-- ACTION ITEM --
Set down every line of the data, unchanged and complete.

-- COLLECTED DATA --

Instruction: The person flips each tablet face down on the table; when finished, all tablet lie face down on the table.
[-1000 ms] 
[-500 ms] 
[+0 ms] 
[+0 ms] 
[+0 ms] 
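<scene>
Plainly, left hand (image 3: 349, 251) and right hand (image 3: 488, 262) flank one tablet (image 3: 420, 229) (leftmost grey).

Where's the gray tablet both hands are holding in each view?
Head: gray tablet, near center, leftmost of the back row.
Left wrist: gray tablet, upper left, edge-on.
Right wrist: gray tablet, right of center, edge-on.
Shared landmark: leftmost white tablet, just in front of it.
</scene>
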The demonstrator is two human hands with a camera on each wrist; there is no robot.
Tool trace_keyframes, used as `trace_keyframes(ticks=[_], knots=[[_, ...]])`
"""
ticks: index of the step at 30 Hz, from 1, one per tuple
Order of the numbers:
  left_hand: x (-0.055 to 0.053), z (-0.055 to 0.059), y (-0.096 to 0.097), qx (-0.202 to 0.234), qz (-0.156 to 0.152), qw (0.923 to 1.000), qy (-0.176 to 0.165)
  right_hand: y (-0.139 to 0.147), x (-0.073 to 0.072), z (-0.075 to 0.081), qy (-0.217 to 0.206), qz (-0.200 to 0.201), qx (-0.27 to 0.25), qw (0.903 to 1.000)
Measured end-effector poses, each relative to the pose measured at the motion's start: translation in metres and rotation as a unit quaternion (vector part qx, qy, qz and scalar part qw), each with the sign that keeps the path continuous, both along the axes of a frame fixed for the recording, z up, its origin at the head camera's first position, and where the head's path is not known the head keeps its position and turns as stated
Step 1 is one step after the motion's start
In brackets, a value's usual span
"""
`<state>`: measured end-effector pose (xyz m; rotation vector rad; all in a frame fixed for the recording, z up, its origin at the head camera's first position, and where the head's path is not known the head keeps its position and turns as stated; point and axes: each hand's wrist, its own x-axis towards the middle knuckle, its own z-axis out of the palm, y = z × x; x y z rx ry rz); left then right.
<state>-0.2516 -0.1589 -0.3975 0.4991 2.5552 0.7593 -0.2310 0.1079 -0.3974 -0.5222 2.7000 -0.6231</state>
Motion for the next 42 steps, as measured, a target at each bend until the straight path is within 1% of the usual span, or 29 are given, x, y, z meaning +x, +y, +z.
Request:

-- SOLUTION FOR THIS EXERCISE --
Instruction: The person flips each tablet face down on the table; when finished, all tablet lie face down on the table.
[-1000 ms] 
[-500 ms] 
[+0 ms] 
[+0 ms] 
[+0 ms] 
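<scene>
Plainly, left hand (image 3: 349, 251) and right hand (image 3: 488, 262) flank one tablet (image 3: 420, 229) (leftmost grey).

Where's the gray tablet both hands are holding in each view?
Head: gray tablet, near center, leftmost of the back row.
Left wrist: gray tablet, upper left, edge-on.
Right wrist: gray tablet, right of center, edge-on.
Shared landmark: leftmost white tablet, just in front of it.
</scene>
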The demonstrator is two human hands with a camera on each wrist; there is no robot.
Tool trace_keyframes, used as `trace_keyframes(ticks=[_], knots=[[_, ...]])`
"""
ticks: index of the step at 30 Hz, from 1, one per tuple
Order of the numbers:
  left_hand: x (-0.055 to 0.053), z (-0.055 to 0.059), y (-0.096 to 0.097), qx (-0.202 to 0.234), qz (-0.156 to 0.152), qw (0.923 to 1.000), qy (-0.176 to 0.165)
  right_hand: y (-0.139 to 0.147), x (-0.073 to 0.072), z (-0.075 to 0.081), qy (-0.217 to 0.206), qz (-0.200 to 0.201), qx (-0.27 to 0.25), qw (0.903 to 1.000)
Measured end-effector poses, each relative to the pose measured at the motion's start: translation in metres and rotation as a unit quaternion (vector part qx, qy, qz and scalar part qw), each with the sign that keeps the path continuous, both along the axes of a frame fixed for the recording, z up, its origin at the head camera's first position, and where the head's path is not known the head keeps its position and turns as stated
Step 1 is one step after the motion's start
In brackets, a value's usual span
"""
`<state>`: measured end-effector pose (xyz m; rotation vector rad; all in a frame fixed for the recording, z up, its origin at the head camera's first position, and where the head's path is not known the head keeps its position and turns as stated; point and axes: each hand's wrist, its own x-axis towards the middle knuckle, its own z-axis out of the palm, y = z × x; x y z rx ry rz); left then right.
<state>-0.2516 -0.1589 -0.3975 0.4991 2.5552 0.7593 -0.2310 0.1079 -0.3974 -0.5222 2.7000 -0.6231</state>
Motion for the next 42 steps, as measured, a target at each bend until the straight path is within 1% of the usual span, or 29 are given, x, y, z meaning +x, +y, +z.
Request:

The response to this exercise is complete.